Somewhere below is a line with "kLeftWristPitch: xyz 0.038" and, later, a line with "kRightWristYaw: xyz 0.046"; repeat those two lines and all the lines between them, exactly as they are.
BEGIN Entries provided
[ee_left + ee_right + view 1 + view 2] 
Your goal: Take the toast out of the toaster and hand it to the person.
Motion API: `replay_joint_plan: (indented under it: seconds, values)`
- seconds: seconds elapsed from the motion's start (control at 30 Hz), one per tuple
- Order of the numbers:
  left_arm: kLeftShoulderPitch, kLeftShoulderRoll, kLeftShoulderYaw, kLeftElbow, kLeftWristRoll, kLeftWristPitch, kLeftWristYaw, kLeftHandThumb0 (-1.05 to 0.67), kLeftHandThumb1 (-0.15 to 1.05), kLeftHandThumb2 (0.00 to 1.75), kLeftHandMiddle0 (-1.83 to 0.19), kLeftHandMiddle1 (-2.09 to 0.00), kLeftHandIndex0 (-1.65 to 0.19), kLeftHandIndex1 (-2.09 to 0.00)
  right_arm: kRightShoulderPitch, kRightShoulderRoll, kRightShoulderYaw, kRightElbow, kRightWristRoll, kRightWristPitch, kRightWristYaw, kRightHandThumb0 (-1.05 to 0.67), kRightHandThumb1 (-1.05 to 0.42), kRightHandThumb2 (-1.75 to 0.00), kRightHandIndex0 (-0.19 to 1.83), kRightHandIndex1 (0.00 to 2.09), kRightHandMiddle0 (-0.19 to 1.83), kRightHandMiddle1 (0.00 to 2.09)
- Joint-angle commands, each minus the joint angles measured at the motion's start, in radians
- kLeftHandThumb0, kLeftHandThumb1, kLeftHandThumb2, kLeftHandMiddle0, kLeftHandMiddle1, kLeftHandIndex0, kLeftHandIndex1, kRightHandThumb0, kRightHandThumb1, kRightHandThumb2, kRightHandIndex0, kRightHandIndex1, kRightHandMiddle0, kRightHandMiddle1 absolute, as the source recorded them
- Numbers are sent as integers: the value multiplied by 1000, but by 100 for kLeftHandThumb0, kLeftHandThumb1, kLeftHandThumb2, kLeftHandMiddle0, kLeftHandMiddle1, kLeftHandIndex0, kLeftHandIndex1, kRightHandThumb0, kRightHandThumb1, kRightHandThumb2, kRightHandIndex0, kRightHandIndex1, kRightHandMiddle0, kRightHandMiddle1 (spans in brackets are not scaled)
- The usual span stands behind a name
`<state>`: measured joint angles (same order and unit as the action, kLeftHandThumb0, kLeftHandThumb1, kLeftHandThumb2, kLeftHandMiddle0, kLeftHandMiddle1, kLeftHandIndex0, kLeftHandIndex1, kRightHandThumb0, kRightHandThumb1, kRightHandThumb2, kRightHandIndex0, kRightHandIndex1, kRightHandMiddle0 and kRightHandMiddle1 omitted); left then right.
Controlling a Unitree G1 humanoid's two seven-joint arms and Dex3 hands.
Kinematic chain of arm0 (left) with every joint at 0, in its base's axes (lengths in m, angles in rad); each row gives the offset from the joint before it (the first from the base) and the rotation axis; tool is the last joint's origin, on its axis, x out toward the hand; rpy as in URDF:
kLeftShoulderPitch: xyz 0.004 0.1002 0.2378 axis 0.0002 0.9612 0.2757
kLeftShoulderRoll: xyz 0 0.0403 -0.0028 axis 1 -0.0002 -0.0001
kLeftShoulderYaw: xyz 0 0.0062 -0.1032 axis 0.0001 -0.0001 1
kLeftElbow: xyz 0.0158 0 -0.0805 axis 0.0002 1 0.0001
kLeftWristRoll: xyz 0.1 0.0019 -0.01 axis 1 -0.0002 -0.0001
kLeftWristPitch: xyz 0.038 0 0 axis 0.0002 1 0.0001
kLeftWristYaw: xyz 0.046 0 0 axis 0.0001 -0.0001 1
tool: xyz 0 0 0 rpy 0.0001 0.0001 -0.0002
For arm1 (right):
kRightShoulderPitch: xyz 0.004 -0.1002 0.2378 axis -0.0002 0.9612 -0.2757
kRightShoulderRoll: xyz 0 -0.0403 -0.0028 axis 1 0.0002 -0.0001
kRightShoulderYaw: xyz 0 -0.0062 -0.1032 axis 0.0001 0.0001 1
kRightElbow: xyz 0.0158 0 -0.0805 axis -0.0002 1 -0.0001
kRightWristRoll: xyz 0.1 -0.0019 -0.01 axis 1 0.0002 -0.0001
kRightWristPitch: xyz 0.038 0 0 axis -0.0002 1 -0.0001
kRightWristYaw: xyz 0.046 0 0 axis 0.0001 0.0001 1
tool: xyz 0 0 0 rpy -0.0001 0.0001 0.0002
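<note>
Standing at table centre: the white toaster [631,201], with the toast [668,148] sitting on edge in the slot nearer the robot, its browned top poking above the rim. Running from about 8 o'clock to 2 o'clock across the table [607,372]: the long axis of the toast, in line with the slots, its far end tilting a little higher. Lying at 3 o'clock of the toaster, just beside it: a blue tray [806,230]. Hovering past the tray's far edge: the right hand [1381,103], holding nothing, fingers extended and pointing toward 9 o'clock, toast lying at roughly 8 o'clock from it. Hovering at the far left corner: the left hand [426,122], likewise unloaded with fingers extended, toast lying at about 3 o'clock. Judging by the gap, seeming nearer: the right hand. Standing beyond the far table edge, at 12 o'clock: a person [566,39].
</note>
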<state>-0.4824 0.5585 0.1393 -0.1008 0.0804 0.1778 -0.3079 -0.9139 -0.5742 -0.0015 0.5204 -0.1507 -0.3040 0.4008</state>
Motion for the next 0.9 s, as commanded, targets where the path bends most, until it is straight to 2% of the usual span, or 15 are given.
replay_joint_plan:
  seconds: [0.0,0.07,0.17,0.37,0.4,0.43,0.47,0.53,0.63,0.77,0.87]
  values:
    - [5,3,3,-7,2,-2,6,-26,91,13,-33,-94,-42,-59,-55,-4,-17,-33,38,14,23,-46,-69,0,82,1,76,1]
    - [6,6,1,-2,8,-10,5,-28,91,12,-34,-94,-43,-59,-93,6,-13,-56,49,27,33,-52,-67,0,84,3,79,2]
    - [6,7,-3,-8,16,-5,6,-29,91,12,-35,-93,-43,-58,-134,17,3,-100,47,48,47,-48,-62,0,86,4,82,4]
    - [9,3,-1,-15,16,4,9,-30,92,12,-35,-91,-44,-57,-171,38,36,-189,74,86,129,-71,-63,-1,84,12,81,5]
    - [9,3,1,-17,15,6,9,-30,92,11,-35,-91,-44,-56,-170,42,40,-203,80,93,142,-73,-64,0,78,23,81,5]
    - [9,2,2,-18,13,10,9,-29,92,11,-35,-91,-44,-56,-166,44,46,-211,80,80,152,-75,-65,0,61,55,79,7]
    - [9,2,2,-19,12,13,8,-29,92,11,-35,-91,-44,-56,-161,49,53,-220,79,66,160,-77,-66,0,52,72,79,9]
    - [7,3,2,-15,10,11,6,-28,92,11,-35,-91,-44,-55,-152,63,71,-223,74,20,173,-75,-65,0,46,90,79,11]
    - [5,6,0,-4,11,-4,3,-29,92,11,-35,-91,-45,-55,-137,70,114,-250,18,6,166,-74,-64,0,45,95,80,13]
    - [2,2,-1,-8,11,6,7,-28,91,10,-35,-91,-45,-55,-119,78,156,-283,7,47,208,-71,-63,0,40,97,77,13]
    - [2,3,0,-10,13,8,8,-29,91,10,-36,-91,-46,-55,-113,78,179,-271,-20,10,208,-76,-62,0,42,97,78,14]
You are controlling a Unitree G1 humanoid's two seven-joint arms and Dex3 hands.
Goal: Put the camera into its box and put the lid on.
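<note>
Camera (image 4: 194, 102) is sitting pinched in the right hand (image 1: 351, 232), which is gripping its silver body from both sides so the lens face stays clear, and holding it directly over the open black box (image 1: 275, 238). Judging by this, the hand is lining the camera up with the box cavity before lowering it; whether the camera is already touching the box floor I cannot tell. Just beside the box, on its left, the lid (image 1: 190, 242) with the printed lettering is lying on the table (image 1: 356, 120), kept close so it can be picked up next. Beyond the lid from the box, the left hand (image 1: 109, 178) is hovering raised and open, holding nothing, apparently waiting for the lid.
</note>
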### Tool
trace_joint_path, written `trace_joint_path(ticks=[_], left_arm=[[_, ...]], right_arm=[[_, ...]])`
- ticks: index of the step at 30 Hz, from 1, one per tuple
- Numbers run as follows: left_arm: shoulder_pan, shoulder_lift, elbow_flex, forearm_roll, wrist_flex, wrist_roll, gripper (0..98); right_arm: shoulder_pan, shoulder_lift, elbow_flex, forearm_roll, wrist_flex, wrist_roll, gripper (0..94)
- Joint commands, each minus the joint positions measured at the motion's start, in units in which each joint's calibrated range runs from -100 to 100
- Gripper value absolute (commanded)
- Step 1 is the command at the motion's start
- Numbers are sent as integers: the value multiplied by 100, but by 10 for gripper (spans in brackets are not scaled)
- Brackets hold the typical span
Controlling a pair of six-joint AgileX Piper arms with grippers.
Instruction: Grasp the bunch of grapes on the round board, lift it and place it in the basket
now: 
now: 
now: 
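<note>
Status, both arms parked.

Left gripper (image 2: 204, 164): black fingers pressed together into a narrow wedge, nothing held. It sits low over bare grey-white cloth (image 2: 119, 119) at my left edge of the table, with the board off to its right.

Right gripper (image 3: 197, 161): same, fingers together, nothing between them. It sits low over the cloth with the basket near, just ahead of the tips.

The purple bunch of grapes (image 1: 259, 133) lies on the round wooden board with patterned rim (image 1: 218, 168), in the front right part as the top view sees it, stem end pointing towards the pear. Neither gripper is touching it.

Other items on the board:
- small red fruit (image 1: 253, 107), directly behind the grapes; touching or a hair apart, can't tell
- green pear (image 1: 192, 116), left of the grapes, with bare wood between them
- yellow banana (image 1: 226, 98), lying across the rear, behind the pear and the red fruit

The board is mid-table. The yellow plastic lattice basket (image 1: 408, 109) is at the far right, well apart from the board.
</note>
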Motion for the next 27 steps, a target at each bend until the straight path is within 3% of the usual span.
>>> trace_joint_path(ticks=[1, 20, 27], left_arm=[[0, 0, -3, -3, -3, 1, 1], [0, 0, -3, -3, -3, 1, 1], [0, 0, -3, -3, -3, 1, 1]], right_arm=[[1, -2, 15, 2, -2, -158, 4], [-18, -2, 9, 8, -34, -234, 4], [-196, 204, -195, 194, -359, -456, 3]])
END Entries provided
[Finished task]
kLeftWristPitch: xyz 0.038 0 0 axis 0.0002 1 0.0001
kLeftWristYaw: xyz 0.046 0 0 axis 0.0001 -0.0001 1
tool: xyz 0 0 0 rpy 0.0001 0.0001 -0.0002
For arm1 (right):
kRightShoulderPitch: xyz 0.004 -0.1002 0.2378 axis -0.0002 0.9612 -0.2757
kRightShoulderRoll: xyz 0 -0.0403 -0.0028 axis 1 0.0002 -0.0001
kRightShoulderYaw: xyz 0 -0.0062 -0.1032 axis 0.0001 0.0001 1
kRightElbow: xyz 0.0158 0 -0.0805 axis -0.0002 1 -0.0001
kRightWristRoll: xyz 0.1 -0.0019 -0.01 axis 1 0.0002 -0.0001
kRightWristPitch: xyz 0.038 0 0 axis -0.0002 1 -0.0001
kRightWristYaw: xyz 0.046 0 0 axis 0.0001 0.0001 1

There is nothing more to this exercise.